SAJ PURPLE BLACKWELL: Sir, the community is hurting, we’re crying out here. People want to know you care and empathize. Especially for these young lives we’ve lost. Would consider going to some funerals?
LARRY KRASNER: Absolutely. I have and I will.
SPB: I think more people need to know this! I bet a lot of people would be surprised to know how involved the DA’s office actually is, with helping victims and making sure they’re OK. Let’s talk about that.
KRASNER: Earlier this year, my office received $1.2 million to provide support for those left behind in the wake of homicide. In the first 45 days following a murder, families are provided grief counseling, funeral planning, and even some help with utility bills. We are now also providing some of those services to all gun violence victims, and seeking to extend these services through our CARES program (Crisis Assistance, Response and Engagement for Survivors).
Another thing that we do — that have always done — is we have our Victim/Witness Advocates, who work with families of people who have been killed or have been shot all the way through the trial process, till its conclusion.
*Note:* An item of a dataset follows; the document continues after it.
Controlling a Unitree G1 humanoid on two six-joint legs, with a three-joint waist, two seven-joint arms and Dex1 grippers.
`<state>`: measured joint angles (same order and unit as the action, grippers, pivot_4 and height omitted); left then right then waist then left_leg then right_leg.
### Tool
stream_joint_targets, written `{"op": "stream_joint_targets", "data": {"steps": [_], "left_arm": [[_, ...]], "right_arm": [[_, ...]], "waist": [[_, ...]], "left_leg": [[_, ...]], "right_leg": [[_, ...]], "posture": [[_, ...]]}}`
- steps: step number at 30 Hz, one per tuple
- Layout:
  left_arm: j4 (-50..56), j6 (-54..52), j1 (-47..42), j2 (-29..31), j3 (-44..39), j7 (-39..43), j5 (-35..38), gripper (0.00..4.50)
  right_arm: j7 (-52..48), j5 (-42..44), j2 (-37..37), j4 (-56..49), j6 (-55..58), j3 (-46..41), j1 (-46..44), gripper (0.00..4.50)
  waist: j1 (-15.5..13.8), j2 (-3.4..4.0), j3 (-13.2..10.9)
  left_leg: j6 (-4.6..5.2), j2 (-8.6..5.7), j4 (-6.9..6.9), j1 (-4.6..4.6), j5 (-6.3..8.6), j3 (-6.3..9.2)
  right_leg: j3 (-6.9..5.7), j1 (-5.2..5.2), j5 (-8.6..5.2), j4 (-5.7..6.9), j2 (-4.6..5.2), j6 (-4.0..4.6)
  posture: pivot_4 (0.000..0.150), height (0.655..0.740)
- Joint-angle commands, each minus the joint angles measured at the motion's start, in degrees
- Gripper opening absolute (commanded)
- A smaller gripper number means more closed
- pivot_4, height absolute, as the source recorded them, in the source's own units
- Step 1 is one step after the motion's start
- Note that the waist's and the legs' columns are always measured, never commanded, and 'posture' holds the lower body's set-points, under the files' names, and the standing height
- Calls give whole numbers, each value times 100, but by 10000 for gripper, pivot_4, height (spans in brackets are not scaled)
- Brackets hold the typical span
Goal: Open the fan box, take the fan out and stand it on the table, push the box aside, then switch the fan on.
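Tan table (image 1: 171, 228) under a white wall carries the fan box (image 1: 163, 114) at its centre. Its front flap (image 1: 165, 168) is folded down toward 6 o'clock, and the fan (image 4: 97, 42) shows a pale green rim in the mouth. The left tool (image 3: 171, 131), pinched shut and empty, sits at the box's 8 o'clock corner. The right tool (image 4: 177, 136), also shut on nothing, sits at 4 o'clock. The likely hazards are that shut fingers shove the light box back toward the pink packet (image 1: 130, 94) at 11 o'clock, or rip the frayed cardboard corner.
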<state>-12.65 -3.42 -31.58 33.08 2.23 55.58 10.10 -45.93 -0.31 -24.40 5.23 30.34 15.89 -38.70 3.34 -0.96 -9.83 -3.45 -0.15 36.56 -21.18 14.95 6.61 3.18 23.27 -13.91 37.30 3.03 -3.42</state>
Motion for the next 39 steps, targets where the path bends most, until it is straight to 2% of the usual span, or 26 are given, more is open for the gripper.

The third thing that we do is, we relocate people. A lot of times, we’ll get an emergency call, it’s either coming from a witness or the family of the victim or it’s coming from a City Councilmember. Iit may be coming from somewhere in the police department, saying that it’s necessary to relocate people. It does not matter if it’s three o’clock in the morning on Sunday night, we are going to jump on it and do whatever we can within the rules and within the resources we have.
Requests for relocation are up about 50% over recent times. And this is one of the reasons that we’ve asked City Council to try to make an additional quarter million dollars available so that if we need, we don’t have to wait. We don’t have to hesitate and risk someone’s safety, we can make sure we’re protecting people as much as possible.